▶ EXERCISE OBJECTIVE: Below this line is the material. Write out only its lines from the one containing "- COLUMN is" through the one containing "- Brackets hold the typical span", both kept, exactly.

▶ RECORDS FOR THE EXERCISE:

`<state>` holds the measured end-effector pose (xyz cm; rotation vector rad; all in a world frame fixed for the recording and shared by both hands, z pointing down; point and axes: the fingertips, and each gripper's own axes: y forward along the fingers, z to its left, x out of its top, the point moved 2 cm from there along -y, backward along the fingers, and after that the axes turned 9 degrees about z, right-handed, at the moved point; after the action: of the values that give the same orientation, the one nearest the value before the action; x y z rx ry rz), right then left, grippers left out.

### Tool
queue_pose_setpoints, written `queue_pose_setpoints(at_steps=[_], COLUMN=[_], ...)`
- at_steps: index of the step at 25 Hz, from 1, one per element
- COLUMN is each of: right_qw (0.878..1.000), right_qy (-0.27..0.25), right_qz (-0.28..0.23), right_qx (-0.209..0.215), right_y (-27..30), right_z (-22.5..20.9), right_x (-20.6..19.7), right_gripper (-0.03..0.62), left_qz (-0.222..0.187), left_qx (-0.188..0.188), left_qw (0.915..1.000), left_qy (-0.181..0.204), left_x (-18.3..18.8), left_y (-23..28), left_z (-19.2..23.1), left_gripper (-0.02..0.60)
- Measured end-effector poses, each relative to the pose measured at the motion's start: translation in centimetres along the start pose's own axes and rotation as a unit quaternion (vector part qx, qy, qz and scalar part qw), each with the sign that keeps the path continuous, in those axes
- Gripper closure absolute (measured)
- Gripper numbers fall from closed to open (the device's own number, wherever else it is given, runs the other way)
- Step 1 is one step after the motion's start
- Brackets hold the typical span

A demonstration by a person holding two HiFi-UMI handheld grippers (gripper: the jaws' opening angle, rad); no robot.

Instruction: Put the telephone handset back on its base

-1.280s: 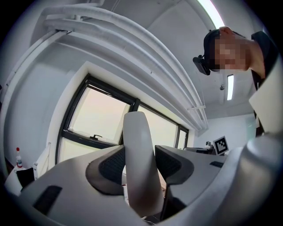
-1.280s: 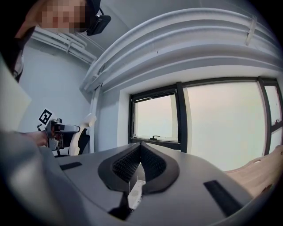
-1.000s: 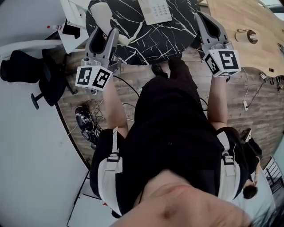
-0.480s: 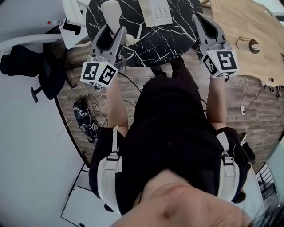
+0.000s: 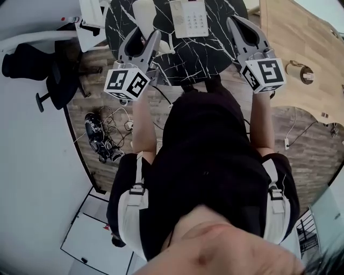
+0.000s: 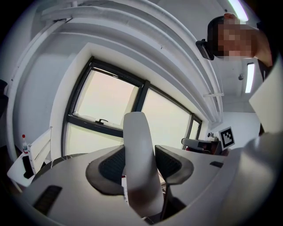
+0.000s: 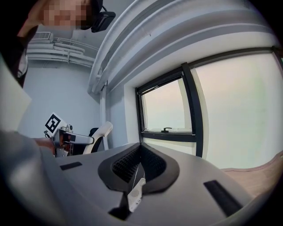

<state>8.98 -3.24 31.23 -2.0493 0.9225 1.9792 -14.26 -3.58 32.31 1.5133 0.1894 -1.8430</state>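
The white telephone handset point(image 5: 144, 12) stands upright between the pads of my left gripper point(image 5: 141, 38), which is shut on its lower part. In the left gripper view the handset point(image 6: 138, 154) fills the gap between both dark pads point(image 6: 109, 170) and points up at the window. The white base point(image 5: 189, 17) with its keypad lies on the black marble table point(image 5: 215, 45), just right of the handset. My right gripper point(image 5: 239, 27) hovers at the table's right edge; its jaws point(image 7: 139, 164) are pressed together with nothing between them.
A black office chair point(image 5: 32, 70) and a white shelf point(image 5: 91, 21) stand at the left. Cables and a dark device point(image 5: 102, 137) lie on the wooden floor. A light wooden table point(image 5: 301, 43) with a round object point(image 5: 302, 71) is at the right.
My left gripper has carried the handset to the right and further over the marble table, closer to the base. The right gripper has shifted only slightly.
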Motion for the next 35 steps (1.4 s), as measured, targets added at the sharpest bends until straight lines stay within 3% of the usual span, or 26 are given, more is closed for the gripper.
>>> queue_pose_setpoints(at_steps=[15,27,35], right_qw=[0.997,0.991,0.988], right_qy=[0.000,0.002,0.011], right_qz=[0.010,0.028,0.049], right_qx=[0.080,0.133,0.146], right_y=[3.5,5.5,6.8], right_z=[-4.1,-5.9,-5.4], right_x=[-0.1,-1.5,-3.0], right_gripper=[0.565,0.565,0.565], left_qz=[0.032,0.083,0.121], left_qx=[0.068,0.143,0.160], left_qw=[0.9970,0.9859,0.9794], left_qy=[-0.019,-0.022,-0.023], left_x=[-2.0,-6.2,-9.0], left_y=[4.8,7.6,9.3], left_z=[-1.2,-0.7,0.4], left_gripper=[0.359,0.359,0.359])
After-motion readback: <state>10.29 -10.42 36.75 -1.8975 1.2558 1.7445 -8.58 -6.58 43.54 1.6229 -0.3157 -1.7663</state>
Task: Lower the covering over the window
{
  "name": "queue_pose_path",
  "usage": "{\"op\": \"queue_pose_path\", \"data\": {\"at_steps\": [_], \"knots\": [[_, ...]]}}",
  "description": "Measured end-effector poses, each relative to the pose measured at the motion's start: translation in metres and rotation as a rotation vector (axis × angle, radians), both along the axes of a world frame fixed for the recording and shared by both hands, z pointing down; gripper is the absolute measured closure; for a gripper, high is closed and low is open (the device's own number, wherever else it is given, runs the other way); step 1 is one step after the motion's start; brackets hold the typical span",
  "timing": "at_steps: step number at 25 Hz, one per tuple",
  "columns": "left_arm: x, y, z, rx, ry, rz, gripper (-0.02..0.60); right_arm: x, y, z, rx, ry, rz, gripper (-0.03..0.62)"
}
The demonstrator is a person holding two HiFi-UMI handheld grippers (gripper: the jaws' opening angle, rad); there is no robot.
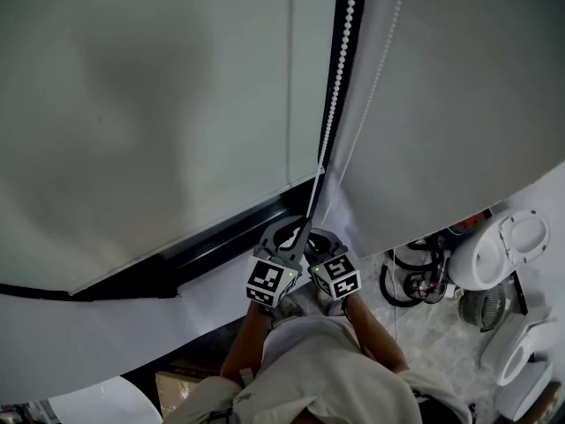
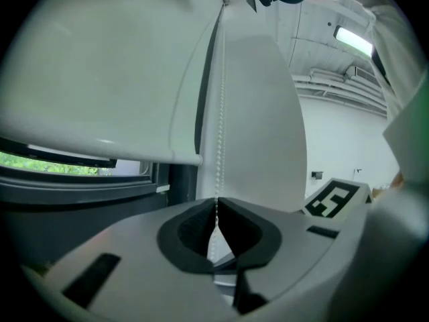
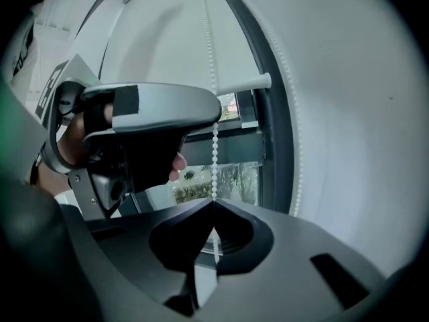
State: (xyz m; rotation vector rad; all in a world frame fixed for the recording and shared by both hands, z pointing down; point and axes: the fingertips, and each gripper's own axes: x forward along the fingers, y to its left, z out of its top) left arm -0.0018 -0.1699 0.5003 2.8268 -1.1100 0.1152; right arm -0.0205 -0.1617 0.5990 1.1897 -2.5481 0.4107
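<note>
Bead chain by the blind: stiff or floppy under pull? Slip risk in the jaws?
Probably floppy: the bead chain is a thin beaded strand, straight here only because it hangs taut. Likely light: tiny beads. Slip seems unlikely: the left hand-held gripper and right hand-held gripper each pinch it, and beads should catch.

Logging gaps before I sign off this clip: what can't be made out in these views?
- Head view: bead chain runs off the top edge; the roller is unseen.
- Left gripper view: left gripper, shut on the chain, hides the chain below its jaws.
- Right gripper view: right gripper, also shut on it, hides the loop's lower end.
- Head view: floor clutter, too small and dark to name.
</note>
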Motion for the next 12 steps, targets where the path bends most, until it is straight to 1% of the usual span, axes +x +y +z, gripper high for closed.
{"op": "queue_pose_path", "data": {"at_steps": [5,9,12], "knots": [[0.001,-0.003,0.020,-0.024,-0.021,-0.007,0.560,0.001,-0.002,0.018,-0.030,0.014,0.000,0.594],[-0.006,-0.006,0.037,-0.057,-0.034,-0.011,0.560,-0.004,-0.002,0.033,-0.053,0.051,-0.017,0.593],[-0.005,-0.009,0.048,-0.067,-0.047,-0.018,0.560,-0.003,-0.002,0.043,-0.057,0.072,-0.022,0.592]]}}
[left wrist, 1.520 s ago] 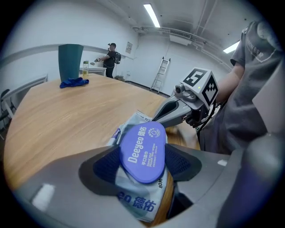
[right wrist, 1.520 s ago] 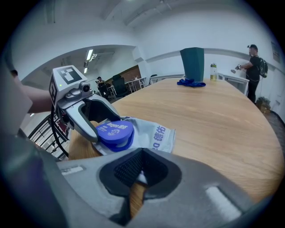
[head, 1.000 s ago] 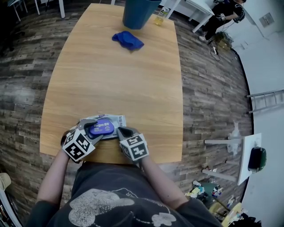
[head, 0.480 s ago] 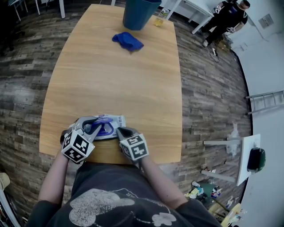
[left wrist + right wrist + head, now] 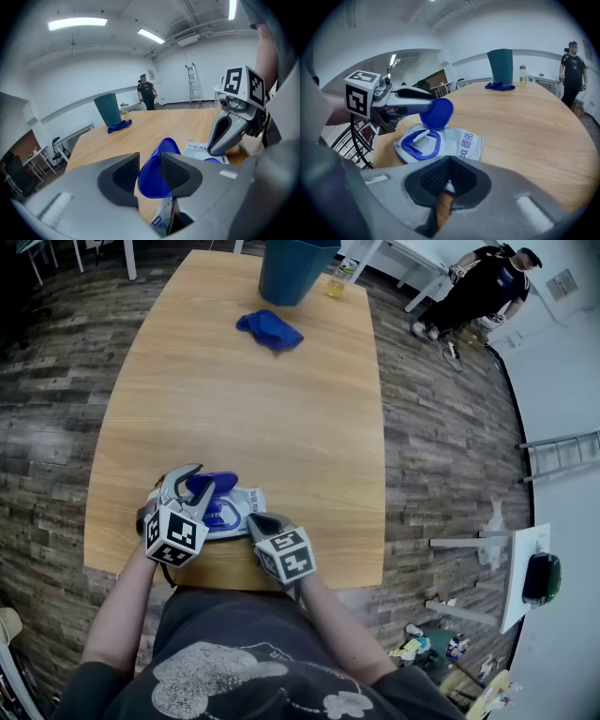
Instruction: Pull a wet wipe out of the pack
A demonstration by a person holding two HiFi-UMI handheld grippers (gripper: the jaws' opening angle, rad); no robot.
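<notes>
Blue lid [image 5: 210,486] now raised, clamped between just-widening left fingers [image 5: 177,171]; right fingers [image 5: 435,179] pinched on pack [image 5: 465,143] edge.

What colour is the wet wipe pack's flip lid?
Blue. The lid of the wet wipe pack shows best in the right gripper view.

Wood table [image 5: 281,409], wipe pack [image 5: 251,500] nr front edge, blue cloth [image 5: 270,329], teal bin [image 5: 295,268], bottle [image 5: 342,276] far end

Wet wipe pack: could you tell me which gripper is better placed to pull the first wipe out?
Probably left. The left gripper grips the raised lid right above the opening, its jaws having just opened slightly; the right gripper pinches the edge of the pack, anchoring it.
</notes>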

▶ RESULT:
- COLUMN is each of: right_qw (0.878..1.000), right_qy (-0.27..0.25), right_qz (-0.28..0.23), right_qx (-0.209..0.215), right_y (-27..30), right_z (-22.5..20.9), right_x (-20.6..19.7), right_gripper (-0.03..0.62), left_qz (-0.222..0.187), left_qx (-0.188..0.188), left_qw (0.915..1.000), left_qy (-0.181..0.204), left_x (-18.3..18.8), left_y (-23..28), left_z (-19.2..23.1), left_gripper (-0.02..0.60)
- Measured end-effector poses, each relative to the pose measured at the motion's start: translation in centimetres along the start pose's own axes and rotation as a unit quaternion (vector part qx, qy, qz and scalar part qw), each with the sign that keeps the path continuous, in those axes
- Gripper closure absolute (measured)
- Gripper numbers fall from closed to open (the device's own number, wherever else it is given, runs the other way)
- Step 1 is one step after the motion's start
- Brackets hold the typical span

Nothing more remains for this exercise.